§ WHAT TO WORK ON: From the first line to the last, print the data exactly.

§ DATASET CONTENT:
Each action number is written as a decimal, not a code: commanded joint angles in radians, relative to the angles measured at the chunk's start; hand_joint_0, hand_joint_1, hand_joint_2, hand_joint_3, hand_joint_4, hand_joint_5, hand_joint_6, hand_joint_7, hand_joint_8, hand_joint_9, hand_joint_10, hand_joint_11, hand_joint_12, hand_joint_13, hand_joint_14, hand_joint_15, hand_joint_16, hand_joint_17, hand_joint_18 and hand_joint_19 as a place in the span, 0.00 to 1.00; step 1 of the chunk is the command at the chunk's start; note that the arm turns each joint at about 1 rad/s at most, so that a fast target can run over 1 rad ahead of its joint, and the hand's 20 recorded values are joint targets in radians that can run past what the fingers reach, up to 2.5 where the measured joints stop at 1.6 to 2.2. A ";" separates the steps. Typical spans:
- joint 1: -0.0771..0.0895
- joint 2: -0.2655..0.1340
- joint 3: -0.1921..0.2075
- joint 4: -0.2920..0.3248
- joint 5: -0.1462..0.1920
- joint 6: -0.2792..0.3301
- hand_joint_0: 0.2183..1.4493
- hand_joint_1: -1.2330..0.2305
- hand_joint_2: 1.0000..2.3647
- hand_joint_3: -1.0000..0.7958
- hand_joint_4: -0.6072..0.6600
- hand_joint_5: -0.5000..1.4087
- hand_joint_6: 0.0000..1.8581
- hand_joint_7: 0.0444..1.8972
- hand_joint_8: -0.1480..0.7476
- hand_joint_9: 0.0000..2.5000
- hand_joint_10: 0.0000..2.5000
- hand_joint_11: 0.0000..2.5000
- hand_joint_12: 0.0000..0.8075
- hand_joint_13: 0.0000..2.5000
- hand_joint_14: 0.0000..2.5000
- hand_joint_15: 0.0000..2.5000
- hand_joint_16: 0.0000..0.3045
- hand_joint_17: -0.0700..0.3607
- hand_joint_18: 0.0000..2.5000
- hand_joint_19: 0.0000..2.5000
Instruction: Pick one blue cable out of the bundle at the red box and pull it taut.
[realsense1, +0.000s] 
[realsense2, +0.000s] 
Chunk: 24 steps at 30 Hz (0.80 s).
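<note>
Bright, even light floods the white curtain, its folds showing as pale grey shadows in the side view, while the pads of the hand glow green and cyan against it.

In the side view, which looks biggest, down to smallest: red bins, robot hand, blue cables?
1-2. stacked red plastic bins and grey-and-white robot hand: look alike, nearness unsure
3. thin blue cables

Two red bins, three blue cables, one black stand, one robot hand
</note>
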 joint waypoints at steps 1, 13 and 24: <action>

§ WRITTEN ANSWER:
Each action number is written as a decimal, not a code: commanded joint angles in radians, relative to the angles measured at the chunk's start; hand_joint_0, hand_joint_1, hand_joint_2, hand_joint_3, hand_joint_4, hand_joint_5, hand_joint_6, hand_joint_7, hand_joint_8, hand_joint_9, hand_joint_10, hand_joint_11, hand_joint_12, hand_joint_13, hand_joint_14, hand_joint_15, hand_joint_16, hand_joint_17, hand_joint_18 and hand_joint_19 as a place in the span, 0.00 to 1.00; step 1 of the chunk is the command at the chunk's start; note that the arm turns each joint at about 1 rad/s at most, so that a fast target can run over 1 rad ahead of its joint, and the hand's 20 recorded values are joint targets in radians that can run past what the fingers reach, up to 2.5 where the measured joints stop at 1.6 to 2.2. A ";" separates the steps. Typical spans:
- joint 1: -0.0771..0.0895
- joint 2: -0.2655..0.1340
- joint 3: -0.1921..0.2075
- joint 4: -0.2920..0.3248
- joint 5: -0.1462..0.1920
- joint 6: -0.2792..0.3301
- hand_joint_0: 0.2183..1.4493
- hand_joint_1: -1.2330..0.2305
- hand_joint_2: 1.0000..2.3647
- hand_joint_3: -1.0000..0.7958
- hand_joint_4: -0.6072..0.6600
- hand_joint_5: -0.5000..1.4087
- hand_joint_6: 0.0000..1.8581
- hand_joint_7: 0.0444..1.8972
- hand_joint_8: -0.1480..0.7476
- hand_joint_9: 0.0000..2.5000
- hand_joint_10: 0.0000..2.5000
- hand_joint_11: 0.0000..2.5000
- hand_joint_12: 0.0000..0.8075
- hand_joint_13: 0.0000..2.5000
- hand_joint_14: 0.0000..2.5000
- hand_joint_15: 0.0000..2.5000
- hand_joint_16: 0.0000..0.3045
- hand_joint_17: -0.0700..0.3607
- hand_joint_18: 0.0000..2.5000
- hand_joint_19: 0.0000..2.5000
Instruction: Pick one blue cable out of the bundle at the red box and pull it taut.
[realsense1, +0.000s] 
[realsense2, +0.000s] 
Chunk: 24 steps at 30 Hz (0.80 s).
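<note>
Bright, even light floods the white curtain, its folds showing as pale grey shadows in the side view, while the pads of the hand glow green and cyan against it.

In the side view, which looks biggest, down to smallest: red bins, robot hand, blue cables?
1-2. stacked red plastic bins and grey-and-white robot hand: look alike, nearness unsure
3. thin blue cables

Two red bins, three blue cables, one black stand, one robot hand
</note>
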 joint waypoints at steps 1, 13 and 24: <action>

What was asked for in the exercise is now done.